Per quanto riguarda le adozioni da parte di coppie gay ho manifestato la mia perplessità (perplessità condivisa dal Magistero della Chiesa), pur ritenendo che magari piuttosto che tenere dei bambini in istituti senza l’affetto di alcun genitore forse starebbero meglio con due donne perché vedo nella stessa natura femminile una propensione forte alla maternità. Non ho, peraltro, espresso nessun giudizio negativo sulle coppie di uomini omosessuali che desiderano adottare e allevare bambini. Premetto che, essendo una docente che insegna Religione Cattolica, io aderisco pienamente al Magistero della Chiesa Cattolica, che ci invita ad accogliere le persone omosessuali con «rispetto, compassione e delicatezza» e con papa Francesco ci chiede di non giudicare le persone in quanto tali. E più volte io ho ripetuto questo concetto, affermando che gli omosessuali non vanno giudicati, ma vanno accolti così come sono. Ho anche detto che anche nella Chiesa ci sono persone omosessuali e che vengono trattate come tutte le altre, senza alcun discriminazione. Lo stesso Magistero distingue però in modo molto accurato fra le persone, che non vanno giudicate, e i comportamenti, che per evitare forme di relativismo etico possono e devono essere oggetto di un giudizio morale, e le leggi, che non dovrebbero equiparare il matrimonio tra un uomo e una donna ad altre forme di unione, come hanno ribadito ancora recentemente il Sinodo e i vescovi italiani. Questo è ciò di cui ho parlato, rispondendo a domande dei miei studenti. La saluto cordialmente.
Adele Caramico

Grazie, cara professoressa Caramico, della sua serena e precisa ricostruzione estremamente utile per chiarire i termini di una vicenda attorno alla quale si è imbastito da parte di alcuni un sommario e persino indecente processo mediatico a lei e all’insegnamento della Religione cattolica. Certo, anche per noi non è stato facile ricostruire – per carenza di fonti e sovrabbondanza di interpretazioni interessate – che cosa fosse accaduto nella sua classe. Ma, anche se da giornalista non approvo, posso capire perché lei si sia tenacemente e sdegnosamente sottratta ai taccuini e ai microfoni dei cronisti dopo aver visto con amarezza e stupore che cosa era stato pubblicato in una serie di articoli precipitosi e inesorabilmente "colpevolizzanti" – all’insegna dell’omofobia – nei suoi confronti.
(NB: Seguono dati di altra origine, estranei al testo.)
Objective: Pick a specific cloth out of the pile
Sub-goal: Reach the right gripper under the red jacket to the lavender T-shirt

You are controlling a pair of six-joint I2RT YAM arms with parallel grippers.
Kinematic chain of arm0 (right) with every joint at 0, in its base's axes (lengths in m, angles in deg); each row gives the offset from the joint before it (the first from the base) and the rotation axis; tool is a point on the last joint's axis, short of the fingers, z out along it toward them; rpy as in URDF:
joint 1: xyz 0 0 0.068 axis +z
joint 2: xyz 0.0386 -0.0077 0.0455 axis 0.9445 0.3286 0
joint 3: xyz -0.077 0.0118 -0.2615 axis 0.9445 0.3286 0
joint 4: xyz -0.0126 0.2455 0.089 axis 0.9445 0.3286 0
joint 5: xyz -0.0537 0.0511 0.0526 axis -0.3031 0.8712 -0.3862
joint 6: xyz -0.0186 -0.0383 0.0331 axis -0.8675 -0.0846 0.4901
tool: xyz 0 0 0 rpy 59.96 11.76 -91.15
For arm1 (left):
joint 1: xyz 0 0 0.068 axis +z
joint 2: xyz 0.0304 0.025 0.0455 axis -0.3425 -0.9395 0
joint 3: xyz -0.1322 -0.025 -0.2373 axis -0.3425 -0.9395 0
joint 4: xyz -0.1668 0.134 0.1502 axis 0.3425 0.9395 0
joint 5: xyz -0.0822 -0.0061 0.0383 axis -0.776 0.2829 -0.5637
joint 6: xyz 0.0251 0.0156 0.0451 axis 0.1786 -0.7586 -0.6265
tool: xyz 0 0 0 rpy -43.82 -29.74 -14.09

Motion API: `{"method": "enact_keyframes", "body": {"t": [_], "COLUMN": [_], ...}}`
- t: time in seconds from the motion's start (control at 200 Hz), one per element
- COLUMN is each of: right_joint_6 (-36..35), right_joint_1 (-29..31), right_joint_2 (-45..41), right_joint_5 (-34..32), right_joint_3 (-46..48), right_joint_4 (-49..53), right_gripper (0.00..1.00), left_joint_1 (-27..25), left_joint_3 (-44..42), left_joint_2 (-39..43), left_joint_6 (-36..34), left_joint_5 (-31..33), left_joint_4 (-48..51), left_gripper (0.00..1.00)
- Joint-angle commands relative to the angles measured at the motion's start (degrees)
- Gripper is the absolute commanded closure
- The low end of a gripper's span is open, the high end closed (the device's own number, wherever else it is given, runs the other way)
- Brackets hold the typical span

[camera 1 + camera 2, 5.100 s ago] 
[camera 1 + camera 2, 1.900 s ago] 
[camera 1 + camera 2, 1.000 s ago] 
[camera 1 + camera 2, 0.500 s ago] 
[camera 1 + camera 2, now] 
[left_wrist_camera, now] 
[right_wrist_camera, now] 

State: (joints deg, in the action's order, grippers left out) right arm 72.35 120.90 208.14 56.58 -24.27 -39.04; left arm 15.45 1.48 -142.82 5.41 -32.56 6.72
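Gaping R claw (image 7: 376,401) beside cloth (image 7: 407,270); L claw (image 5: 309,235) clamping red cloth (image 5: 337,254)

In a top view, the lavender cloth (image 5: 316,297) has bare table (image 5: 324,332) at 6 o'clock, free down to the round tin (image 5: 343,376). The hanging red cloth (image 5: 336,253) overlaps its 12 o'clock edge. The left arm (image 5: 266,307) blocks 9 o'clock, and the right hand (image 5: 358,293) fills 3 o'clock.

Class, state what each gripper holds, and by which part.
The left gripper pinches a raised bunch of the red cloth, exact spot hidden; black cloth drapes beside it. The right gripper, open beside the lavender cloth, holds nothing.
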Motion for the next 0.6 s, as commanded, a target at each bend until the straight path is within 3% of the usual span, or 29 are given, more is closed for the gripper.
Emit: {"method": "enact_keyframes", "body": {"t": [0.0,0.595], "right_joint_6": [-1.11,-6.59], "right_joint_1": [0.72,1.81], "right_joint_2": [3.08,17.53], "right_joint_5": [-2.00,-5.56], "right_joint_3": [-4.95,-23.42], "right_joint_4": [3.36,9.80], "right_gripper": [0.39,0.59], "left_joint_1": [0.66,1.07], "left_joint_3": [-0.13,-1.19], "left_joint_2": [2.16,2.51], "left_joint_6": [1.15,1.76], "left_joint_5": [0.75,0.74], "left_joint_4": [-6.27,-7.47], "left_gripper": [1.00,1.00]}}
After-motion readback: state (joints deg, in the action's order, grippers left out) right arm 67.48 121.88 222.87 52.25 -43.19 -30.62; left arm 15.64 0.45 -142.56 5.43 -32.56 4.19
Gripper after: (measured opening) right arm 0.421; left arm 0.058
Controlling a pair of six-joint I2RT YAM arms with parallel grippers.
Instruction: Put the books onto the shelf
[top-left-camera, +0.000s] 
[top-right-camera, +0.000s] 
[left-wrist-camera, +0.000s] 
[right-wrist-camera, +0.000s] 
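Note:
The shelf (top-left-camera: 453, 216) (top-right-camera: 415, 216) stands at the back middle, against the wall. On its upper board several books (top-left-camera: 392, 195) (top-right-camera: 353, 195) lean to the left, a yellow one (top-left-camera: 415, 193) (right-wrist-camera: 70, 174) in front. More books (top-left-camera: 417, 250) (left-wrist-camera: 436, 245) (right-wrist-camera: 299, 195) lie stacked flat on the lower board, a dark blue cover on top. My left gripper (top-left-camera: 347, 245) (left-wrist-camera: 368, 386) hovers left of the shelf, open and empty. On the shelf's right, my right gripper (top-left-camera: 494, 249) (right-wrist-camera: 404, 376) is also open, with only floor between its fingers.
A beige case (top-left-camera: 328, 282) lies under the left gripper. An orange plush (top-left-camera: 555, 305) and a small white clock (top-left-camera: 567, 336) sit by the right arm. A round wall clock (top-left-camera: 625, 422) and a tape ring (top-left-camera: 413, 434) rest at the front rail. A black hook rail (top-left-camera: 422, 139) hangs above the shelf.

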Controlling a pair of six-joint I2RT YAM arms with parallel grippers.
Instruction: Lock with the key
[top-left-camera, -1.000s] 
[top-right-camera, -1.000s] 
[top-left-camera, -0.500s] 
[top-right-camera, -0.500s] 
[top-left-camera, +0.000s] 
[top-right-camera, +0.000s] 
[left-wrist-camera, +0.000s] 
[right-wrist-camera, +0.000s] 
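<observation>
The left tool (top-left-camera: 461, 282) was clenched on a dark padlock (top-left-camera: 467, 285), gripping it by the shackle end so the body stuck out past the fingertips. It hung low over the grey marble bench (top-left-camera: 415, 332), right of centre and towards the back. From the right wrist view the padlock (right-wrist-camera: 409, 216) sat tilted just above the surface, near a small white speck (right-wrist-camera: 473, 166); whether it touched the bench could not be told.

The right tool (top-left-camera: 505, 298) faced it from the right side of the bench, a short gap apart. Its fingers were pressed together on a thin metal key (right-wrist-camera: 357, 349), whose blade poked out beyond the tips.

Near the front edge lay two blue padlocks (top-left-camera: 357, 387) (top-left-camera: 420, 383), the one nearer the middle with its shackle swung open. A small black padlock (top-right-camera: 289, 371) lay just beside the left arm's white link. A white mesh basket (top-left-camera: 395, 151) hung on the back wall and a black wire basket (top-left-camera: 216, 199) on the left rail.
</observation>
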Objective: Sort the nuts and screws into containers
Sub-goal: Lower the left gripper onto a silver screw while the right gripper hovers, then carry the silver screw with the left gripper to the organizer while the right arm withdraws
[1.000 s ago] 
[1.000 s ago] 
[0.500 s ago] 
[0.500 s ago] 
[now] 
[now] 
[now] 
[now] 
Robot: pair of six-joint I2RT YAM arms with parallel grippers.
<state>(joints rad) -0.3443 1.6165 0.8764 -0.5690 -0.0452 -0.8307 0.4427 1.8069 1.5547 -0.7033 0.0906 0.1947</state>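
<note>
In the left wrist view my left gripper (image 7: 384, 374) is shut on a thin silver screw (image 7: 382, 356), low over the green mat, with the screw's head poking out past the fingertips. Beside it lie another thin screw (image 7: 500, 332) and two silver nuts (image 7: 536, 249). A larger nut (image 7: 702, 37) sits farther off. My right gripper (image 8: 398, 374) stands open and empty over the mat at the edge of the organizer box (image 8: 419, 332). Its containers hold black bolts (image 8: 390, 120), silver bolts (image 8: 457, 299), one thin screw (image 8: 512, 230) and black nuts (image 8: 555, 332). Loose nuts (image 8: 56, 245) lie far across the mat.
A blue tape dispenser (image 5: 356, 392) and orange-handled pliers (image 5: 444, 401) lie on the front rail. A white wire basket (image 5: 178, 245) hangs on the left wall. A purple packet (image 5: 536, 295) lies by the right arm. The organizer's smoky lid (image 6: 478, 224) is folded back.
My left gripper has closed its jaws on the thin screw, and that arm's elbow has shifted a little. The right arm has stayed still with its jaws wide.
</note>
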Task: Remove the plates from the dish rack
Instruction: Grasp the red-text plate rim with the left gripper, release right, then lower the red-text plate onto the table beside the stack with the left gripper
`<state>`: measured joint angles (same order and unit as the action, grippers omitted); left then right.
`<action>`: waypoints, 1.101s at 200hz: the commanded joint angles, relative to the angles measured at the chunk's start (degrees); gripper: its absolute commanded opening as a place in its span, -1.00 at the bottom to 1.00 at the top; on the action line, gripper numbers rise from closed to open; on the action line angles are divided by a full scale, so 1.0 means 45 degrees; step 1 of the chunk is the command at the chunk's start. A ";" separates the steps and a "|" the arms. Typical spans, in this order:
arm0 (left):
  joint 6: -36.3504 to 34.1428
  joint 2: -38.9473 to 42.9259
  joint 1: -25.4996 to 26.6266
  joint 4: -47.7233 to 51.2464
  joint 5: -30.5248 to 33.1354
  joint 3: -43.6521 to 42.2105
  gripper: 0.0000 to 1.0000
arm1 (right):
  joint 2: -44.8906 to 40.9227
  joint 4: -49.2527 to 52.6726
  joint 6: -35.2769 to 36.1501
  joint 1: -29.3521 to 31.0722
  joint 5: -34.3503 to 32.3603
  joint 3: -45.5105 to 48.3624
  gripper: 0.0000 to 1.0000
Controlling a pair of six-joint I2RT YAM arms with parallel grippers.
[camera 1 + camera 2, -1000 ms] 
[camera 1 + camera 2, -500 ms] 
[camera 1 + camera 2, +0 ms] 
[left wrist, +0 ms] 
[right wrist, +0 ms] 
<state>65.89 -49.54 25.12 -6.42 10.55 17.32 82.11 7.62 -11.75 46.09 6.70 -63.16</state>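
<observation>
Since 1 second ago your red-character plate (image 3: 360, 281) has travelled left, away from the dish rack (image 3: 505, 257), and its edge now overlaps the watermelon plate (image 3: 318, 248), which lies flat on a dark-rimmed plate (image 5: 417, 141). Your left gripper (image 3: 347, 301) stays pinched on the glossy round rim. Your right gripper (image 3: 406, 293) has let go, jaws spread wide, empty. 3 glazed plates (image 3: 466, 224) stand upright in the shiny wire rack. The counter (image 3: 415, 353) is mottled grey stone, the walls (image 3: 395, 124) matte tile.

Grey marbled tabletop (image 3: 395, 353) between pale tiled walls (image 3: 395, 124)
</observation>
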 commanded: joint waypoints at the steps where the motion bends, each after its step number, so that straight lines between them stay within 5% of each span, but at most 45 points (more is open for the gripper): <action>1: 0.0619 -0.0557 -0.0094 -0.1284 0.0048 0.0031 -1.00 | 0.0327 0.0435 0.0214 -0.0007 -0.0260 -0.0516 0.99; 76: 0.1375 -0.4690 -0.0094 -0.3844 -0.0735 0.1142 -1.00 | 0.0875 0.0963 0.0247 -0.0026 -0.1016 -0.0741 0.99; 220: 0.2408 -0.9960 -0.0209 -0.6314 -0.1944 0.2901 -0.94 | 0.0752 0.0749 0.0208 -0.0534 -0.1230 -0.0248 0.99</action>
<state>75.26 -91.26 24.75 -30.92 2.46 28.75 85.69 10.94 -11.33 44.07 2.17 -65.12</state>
La verità, cara professoressa, è che esistono molti modi per fare violenza. Credo che lei, donna e insegnante, abbia dovuto subire uno dei peggiori e dei più maliziosi: quello attraverso il quale si monta un caso per mettere alla gogna ingiustamente una persona, capovolgendo la sua vita, facendo una caricatura cattiva delle sue parole, cercando persino di negarle la libertà di presentare fatti e di esprimere opinioni. Temo che nessuno le chiederà scusa per l’agguato che ha sopportato e per il sovrappiù di contumelie e di metaforiche "botte" che le sono state riservate, spero le sia un po’ di conforto la stima mia e dei miei colleghi e il nostro cordiale saluto.